Look for "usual" in the material below and show each line that contains it.

::: DATA IN THIS EXERCISE

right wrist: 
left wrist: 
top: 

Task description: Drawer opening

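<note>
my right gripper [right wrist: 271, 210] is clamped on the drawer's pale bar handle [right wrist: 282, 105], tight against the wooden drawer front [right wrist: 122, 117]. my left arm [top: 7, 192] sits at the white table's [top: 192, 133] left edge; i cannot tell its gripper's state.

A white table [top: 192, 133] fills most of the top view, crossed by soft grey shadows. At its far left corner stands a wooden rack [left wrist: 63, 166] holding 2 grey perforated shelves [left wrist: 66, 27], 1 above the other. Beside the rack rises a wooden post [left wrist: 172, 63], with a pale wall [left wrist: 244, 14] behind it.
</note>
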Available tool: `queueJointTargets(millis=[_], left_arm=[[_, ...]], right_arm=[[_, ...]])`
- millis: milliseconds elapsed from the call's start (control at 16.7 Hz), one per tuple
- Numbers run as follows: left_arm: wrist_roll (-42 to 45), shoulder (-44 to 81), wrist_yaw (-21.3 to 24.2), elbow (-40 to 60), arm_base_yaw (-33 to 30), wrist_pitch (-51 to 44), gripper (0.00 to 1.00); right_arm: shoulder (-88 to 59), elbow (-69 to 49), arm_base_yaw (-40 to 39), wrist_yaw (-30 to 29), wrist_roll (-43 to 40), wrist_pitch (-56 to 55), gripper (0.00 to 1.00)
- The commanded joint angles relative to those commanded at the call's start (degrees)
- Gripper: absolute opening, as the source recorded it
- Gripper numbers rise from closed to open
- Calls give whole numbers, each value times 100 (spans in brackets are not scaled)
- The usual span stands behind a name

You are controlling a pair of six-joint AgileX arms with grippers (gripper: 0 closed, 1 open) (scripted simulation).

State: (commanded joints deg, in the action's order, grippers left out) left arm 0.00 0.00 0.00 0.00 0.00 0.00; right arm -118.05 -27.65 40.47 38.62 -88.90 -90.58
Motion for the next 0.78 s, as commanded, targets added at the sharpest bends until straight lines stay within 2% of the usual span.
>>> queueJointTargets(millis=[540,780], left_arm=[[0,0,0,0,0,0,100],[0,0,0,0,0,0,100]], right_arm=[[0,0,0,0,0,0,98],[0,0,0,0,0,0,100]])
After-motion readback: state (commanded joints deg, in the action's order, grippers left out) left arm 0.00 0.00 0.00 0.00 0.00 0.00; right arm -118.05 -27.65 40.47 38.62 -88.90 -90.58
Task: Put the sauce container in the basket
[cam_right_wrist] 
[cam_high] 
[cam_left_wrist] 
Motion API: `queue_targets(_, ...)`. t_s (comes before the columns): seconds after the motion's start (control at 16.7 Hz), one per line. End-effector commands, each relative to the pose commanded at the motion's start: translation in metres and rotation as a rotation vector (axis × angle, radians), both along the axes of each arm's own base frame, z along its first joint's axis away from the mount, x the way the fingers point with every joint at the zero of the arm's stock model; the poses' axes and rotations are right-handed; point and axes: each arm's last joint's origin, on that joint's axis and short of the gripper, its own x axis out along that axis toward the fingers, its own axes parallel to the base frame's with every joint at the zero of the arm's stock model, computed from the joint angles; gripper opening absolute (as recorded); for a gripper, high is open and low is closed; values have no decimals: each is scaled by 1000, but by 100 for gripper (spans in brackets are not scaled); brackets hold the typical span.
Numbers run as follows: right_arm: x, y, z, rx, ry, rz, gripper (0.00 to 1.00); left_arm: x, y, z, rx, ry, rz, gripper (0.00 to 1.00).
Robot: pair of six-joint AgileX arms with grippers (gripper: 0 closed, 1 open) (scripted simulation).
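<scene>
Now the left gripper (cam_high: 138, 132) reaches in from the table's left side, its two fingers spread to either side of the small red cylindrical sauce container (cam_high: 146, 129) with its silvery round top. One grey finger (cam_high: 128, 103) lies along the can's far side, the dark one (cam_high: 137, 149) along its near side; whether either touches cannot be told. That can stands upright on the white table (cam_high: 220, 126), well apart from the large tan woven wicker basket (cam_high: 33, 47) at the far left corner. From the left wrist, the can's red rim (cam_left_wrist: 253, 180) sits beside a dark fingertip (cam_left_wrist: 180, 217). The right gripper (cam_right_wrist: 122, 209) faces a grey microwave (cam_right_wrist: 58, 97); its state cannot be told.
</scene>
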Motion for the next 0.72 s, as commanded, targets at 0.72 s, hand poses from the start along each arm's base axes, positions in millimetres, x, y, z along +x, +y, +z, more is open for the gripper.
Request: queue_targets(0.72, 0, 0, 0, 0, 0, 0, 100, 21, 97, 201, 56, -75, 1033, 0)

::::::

■ THE ANSWER:
- The usual span stands behind a name
Motion for the next 0.78 s, as commanded, targets added at the sharpest bends until straight lines stay within 2% of the usual span.

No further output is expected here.